Blog

VictoriaMetrics: A Guide, Comparing It to Prometheus, and Implementing Kubernetes Monitoring
Photo by Saifeddine Rajhi

VictoriaMetrics: A Guide, Comparing It to Prometheus, and Implementing Kubernetes Monitoring

β€’ 9mins read
  • VictoriaMetrics
  • Prometheus
  • Kubernetes
  • Time-Series Database
  • Monitoring

    Content

    A great Time-Series database for monitoring and analytics πŸ”†

    πŸ’¬ Introduction

    VictoriaMetrics is a time-series database designed for high-performance monitoring and analytics. It is similar to Prometheus in many ways, but it offers several advantages, including better performance, scalability, and data compression. VictoriaMetrics is also open-source and free to use.

    VictoriaMetrics can monitor a wide range of systems, including Kubernetes clusters, servers, applications, infrastructure components, and even IoT devices.

    In this blog post, we will provide a comprehensive overview of VictoriaMetrics, covering the following topics:

    • What is VictoriaMetrics and how does it work?
    • How does VictoriaMetrics compare to Prometheus?
    • How to implement Kubernetes monitoring with VictoriaMetrics

    This blog post is for anyone who wants to learn more about VictoriaMetrics or use it to improve their system monitoring capabilities.

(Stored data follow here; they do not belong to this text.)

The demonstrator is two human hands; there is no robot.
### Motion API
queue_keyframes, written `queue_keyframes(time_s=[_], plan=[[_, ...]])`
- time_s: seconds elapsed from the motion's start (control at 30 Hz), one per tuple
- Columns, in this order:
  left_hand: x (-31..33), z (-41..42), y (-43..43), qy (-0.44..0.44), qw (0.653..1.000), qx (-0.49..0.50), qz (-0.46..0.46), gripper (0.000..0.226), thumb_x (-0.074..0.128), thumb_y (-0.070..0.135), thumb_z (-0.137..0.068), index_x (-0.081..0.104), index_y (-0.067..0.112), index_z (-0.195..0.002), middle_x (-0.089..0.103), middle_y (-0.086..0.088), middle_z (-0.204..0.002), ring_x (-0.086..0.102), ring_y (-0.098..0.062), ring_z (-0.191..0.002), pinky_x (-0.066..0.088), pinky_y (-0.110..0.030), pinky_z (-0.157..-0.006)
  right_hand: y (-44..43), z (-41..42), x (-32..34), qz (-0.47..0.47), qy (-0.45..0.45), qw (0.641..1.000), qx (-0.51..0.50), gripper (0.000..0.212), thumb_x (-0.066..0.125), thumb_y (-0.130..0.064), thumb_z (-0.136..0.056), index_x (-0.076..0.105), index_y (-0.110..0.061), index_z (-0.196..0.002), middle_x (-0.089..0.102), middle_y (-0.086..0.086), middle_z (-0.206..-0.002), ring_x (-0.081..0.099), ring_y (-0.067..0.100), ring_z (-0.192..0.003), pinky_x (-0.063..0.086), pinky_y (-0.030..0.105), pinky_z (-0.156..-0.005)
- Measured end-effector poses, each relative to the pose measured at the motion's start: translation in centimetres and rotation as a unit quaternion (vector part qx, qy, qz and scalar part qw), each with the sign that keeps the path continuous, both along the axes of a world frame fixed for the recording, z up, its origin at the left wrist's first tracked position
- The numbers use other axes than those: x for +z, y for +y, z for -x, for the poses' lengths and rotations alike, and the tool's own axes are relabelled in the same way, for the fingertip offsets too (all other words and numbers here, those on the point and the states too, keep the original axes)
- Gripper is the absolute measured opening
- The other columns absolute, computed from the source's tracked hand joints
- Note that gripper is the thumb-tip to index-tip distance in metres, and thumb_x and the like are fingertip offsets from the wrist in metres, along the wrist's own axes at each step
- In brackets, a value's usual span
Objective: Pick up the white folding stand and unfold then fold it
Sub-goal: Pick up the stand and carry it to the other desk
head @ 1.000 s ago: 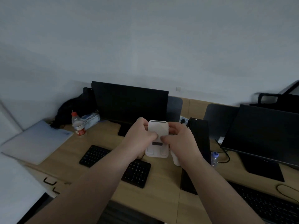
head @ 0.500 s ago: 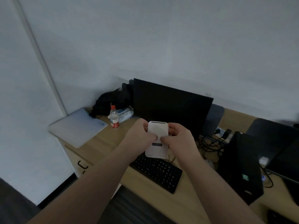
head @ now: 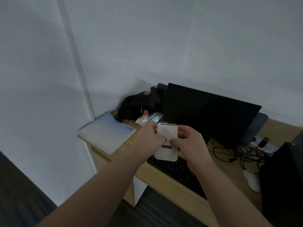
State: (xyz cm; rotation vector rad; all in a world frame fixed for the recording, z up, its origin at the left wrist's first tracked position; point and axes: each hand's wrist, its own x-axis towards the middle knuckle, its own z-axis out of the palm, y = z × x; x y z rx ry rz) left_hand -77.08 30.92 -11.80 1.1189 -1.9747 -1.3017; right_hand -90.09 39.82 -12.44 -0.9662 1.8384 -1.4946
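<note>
The white folding stand [head: 167,141] is held up in front of me above the desk, its flat face toward me, with a dark strip near the top and another near the lower middle. My left hand [head: 149,139] grips its left edge, thumb on the face. My right hand [head: 191,143] grips its right edge, thumb also pressing the face. The stand looks flat; its back side is hidden.
Below the hands lies a black keyboard [head: 178,172] on the wooden desk [head: 164,189]. A dark monitor [head: 208,113] stands behind. A closed laptop [head: 106,133], a bottle [head: 145,116] and a black bag [head: 139,104] sit at the left corner. Cables [head: 242,153], a white mouse [head: 251,180] and a black tower [head: 282,181] are at the right.
The view has swung to the left, so the desk and monitor slid right in the picture. Both hands keep the same hold on the stand, which stays flat.
</note>
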Motion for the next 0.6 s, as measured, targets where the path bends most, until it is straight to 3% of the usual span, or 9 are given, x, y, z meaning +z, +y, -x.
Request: queue_keyframes(time_s=[0.4, 0.5, 0.6], plan=[[-0.9, 0.3, -6.1, 0.0, 0.999, -0.044, -0.02, 0.04, 0.074, 0.008, -0.089, 0.055, 0.022, -0.121, 0.065, 0.009, -0.103, 0.064, -0.003, -0.087, 0.05, -0.013, -0.055, -4.9, -0.4, -0.8, -0.019, -0.003, 0.999, -0.044, 0.051, 0.076, 0.001, -0.085, 0.063, -0.027, -0.125, 0.069, -0.012, -0.108, 0.068, 0.005, -0.096, 0.055, 0.017, -0.061], [-1.2, 1.6, -8.2, -0.013, 0.999, -0.045, -0.014, 0.04, 0.074, 0.01, -0.089, 0.056, 0.021, -0.122, 0.066, 0.006, -0.107, 0.066, -0.007, -0.092, 0.056, -0.02, -0.065, -7.0, 0.9, -1.3, -0.022, -0.008, 0.999, -0.048, 0.051, 0.076, 0.002, -0.084, 0.063, -0.03, -0.122, 0.069, -0.014, -0.105, 0.067, 0.003, -0.093, 0.054, 0.014, -0.056], [-0.9, 2.9, -10.3, -0.023, 0.999, -0.038, -0.019, 0.043, 0.075, 0.011, -0.088, 0.055, 0.018, -0.126, 0.069, -0.002, -0.114, 0.07, -0.02, -0.102, 0.064, -0.042, -0.084, -9.4, 2.4, -1.3, -0.021, -0.012, 0.999, -0.038, 0.05, 0.076, 0.001, -0.084, 0.063, -0.028, -0.123, 0.07, -0.011, -0.107, 0.068, 0.004, -0.094, 0.054, 0.012, -0.053]])
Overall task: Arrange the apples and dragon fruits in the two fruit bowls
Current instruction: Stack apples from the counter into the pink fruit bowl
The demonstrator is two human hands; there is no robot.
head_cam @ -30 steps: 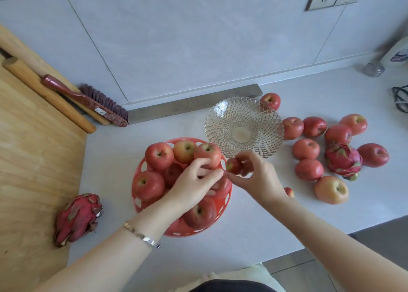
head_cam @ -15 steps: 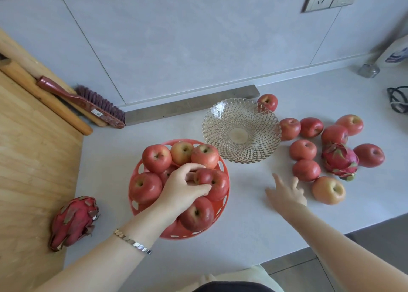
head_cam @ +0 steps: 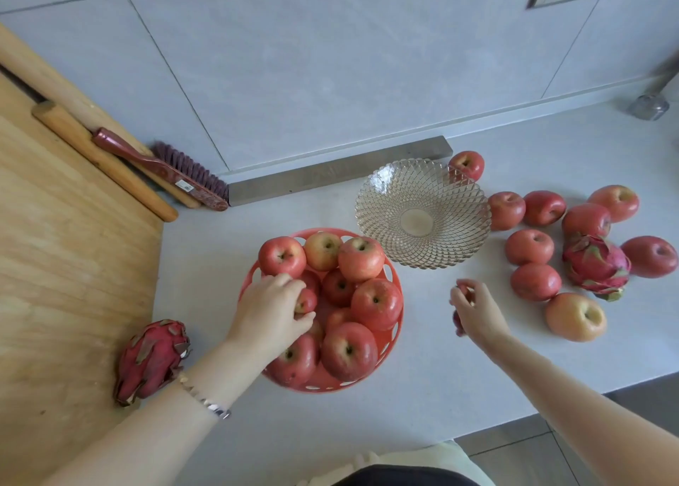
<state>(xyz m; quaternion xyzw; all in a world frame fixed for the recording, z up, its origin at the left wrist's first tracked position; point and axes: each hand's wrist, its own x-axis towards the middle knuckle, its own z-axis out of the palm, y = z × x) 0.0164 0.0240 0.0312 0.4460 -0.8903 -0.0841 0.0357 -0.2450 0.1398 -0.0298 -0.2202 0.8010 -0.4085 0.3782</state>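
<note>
At the lower centre of the frame, a person's left hand reaches into the red basket, its fingers closed round a small apple among the heaped apples. To the right, the right hand hovers over the pale worktop with its fingers curled on a small red fruit, mostly hidden. The basket looks nearly full, so the small apple is best seated in a gap rather than perched on top, where it may roll. At lower left a dragon fruit lies at the wooden board's edge, long axis running lower left to upper right. Farther back, the glass bowl stands empty just beside the basket's upper right. At right, loose apples ring a second dragon fruit, tip toward lower right.
</note>
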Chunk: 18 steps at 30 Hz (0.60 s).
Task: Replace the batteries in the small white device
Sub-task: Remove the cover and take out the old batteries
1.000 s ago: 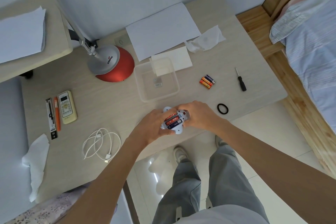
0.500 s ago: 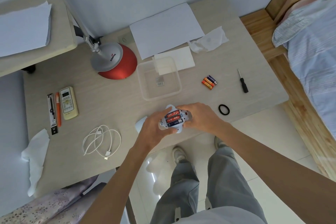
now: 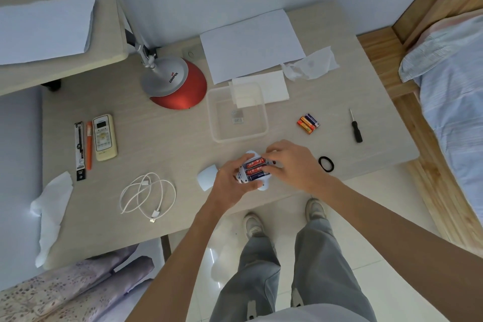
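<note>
Close to the desk (image 3: 170, 144) edge, left hand (image 3: 230, 183) and right hand (image 3: 294, 165) curl fingers (image 3: 273, 151) round the device (image 3: 264, 185)

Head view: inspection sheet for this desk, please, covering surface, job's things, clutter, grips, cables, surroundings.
Surface: pale wooden desk, crowded.
Job's things: white device open, three batteries seated; lid left of it; loose batteries and screwdriver to the right.
Clutter: lamp, remote, clear tray, paper, tissues, black ring.
Grips: left hand and right hand both hold the device by its ends.
Cables: white cable coiled, loose.
Surroundings: bed on the right, tiled floor.
</note>
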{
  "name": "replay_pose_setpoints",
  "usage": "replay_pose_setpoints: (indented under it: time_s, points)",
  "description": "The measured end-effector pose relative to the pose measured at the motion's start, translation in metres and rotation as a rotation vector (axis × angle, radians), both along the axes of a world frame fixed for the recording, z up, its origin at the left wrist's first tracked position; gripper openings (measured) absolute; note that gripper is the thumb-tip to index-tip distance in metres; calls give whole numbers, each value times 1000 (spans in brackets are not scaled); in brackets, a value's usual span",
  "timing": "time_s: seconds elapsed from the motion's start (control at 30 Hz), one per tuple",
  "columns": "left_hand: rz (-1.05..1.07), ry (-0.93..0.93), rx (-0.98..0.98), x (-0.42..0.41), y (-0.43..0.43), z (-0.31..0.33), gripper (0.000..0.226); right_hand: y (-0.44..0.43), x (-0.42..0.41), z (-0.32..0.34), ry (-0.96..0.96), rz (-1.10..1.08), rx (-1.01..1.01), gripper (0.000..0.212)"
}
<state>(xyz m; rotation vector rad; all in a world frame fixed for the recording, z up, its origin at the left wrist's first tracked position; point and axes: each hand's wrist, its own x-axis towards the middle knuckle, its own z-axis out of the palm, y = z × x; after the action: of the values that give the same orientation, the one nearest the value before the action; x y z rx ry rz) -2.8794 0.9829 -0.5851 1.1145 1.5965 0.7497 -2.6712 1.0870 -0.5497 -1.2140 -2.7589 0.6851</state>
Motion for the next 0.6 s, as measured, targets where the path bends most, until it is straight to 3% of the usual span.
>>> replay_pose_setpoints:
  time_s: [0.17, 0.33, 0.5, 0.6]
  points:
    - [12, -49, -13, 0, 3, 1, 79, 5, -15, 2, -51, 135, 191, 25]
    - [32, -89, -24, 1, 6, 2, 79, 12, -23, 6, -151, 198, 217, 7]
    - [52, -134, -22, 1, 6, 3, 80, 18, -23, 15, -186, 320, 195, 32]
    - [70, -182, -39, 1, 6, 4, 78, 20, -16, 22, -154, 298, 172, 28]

It is also a good resource for anyone who is considering using Prometheus and wants to compare the two solutions.

    VictoriaMetrics Cover

    TL;DR: VictoriaMetrics and Prometheus

    VictoriaMetrics and Prometheus are both time-series databases used for monitoring and analytics, but they have some key differences:

    Main features of VictoriaMetrics Compared to Prometheus

    1. Performance and Scalability:

      • VictoriaMetrics: Higher performance, better scalability, and more efficient data compression.
      • Prometheus: Good performance but can struggle with high cardinality metrics and large-scale environments.
    2. Resource Usage:

      • VictoriaMetrics: Lower CPU, RAM, and disk IO usage, especially with vmagent.
      • Prometheus: Higher resource consumption, especially with high cardinality metrics.
    3. Data Ingestion:

      • VictoriaMetrics: Supports both pull and push models natively.
      • Prometheus: Primarily pull-based; requires Pushgateway for push model.
    4. High Availability:

      • VictoriaMetrics: Built-in support for high availability.
      • Prometheus: No native high availability; requires duplication and sharding.
    5. Long-Term Storage:

      • VictoriaMetrics: Designed for long-term storage with efficient data retention.
      • Prometheus: Not intended for long-term storage; relies on external solutions.
    6. Anomaly Detection:

      • VictoriaMetrics: Includes built-in anomaly detection features.
      • Prometheus: Does not have built-in anomaly detection.
    7. Buffering:

      • VictoriaMetrics: Independent disk-backed buffers for each remote storage.
      • Prometheus: Single shared buffer for all remote storage systems.
    8. Query Language:

      • VictoriaMetrics: Uses MetricsQL, which extends PromQL with additional features.
      • Prometheus: Uses PromQL.

    πŸ“Š VictoriaMetrics vs Prometheus: System Properties Comparison

    VictoriaMetrics is a monitoring system that is fully compatible with Prometheus. It offers many of the same features as Prometheus, but with some additional benefits, such as higher performance and scalability.

    One key difference between VictoriaMetrics and Prometheus is that VictoriaMetrics includes an anomaly detection feature. This feature can be used to identify unusual changes in metrics data, which can be helpful for troubleshooting and identifying potential problems.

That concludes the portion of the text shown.